Take every line from the entries below that includes the word "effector" and copy it.

── The data

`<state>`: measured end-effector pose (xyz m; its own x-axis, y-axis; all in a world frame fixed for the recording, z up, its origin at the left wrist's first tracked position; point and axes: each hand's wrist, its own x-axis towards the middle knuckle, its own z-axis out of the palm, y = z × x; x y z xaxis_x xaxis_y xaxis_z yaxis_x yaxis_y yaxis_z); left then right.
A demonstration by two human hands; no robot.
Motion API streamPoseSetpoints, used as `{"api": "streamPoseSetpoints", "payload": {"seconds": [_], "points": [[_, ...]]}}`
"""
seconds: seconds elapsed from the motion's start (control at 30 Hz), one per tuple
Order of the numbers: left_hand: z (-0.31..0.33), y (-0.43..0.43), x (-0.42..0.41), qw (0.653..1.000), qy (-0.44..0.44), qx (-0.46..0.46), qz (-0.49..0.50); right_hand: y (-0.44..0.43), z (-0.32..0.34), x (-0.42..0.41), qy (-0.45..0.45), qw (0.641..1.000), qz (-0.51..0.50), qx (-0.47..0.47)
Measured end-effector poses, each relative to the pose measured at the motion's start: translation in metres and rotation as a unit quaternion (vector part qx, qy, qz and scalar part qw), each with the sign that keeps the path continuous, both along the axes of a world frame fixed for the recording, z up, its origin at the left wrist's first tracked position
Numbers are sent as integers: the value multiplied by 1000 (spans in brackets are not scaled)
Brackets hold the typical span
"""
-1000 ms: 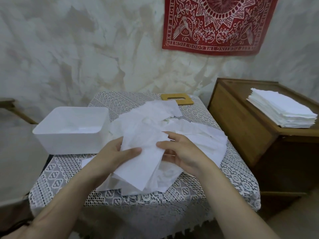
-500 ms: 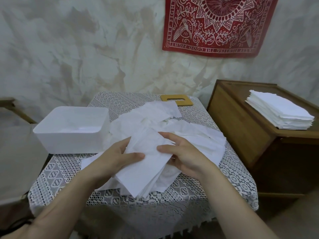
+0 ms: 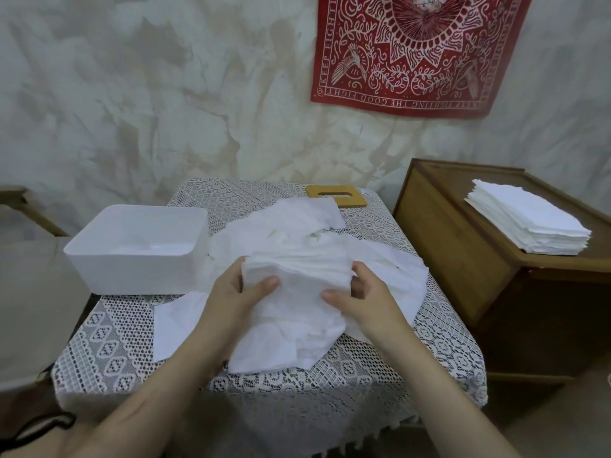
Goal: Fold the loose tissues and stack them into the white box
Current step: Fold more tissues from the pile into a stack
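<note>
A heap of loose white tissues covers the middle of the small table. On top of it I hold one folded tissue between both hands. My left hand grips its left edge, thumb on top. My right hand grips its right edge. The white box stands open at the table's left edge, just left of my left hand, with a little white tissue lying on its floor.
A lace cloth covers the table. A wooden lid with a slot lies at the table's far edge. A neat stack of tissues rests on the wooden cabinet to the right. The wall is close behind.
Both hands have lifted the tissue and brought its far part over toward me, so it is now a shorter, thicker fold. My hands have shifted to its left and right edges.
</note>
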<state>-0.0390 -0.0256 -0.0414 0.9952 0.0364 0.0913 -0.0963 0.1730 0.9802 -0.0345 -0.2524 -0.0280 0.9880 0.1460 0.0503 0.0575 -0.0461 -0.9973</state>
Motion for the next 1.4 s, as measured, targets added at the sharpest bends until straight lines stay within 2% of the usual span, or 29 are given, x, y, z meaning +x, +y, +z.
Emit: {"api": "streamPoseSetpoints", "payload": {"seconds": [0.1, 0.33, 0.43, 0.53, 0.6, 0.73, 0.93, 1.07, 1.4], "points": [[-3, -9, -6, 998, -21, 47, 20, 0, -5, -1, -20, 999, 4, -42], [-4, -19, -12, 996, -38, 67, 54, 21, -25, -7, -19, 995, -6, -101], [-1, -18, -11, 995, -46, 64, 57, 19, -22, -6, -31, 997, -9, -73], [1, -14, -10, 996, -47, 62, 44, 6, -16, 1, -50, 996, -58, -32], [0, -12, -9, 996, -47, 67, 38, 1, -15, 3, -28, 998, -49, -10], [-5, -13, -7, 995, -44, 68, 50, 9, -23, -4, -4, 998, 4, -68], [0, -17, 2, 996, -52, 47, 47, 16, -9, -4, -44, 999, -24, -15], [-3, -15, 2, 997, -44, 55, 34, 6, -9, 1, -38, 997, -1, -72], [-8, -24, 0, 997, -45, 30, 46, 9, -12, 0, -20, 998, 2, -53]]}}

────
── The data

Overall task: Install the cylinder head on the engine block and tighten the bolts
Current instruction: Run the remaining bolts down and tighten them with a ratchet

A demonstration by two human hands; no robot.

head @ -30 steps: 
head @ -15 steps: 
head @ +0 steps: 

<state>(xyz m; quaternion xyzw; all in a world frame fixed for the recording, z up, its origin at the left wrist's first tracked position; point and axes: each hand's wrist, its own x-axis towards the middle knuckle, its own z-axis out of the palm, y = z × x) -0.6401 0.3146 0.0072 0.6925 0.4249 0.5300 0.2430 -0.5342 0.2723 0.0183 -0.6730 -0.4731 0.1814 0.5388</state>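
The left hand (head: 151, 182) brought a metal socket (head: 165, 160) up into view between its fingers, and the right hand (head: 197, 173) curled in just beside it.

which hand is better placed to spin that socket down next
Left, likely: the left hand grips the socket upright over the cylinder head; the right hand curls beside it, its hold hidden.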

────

Response area:
`<state>`: measured end-effector pose (xyz m; its own x-axis, y-axis; all in a world frame fixed for the recording, z up, its origin at the left wrist's first tracked position; point and axes: each hand's wrist, its own x-axis towards the middle knuckle, its own z-axis out of the palm, y = z × x; x y z xaxis_x xaxis_y xaxis_z yaxis_x yaxis_y yaxis_z); left then right.
Measured end-effector poses, each relative to the pose measured at the motion's start: translation in metres and rotation as a unit quaternion (vector part qx, qy, qz and scalar part qw), each with the sign that keeps the path continuous, both along the axes of a world frame fixed for the recording, z up, its origin at the left wrist's first tracked position

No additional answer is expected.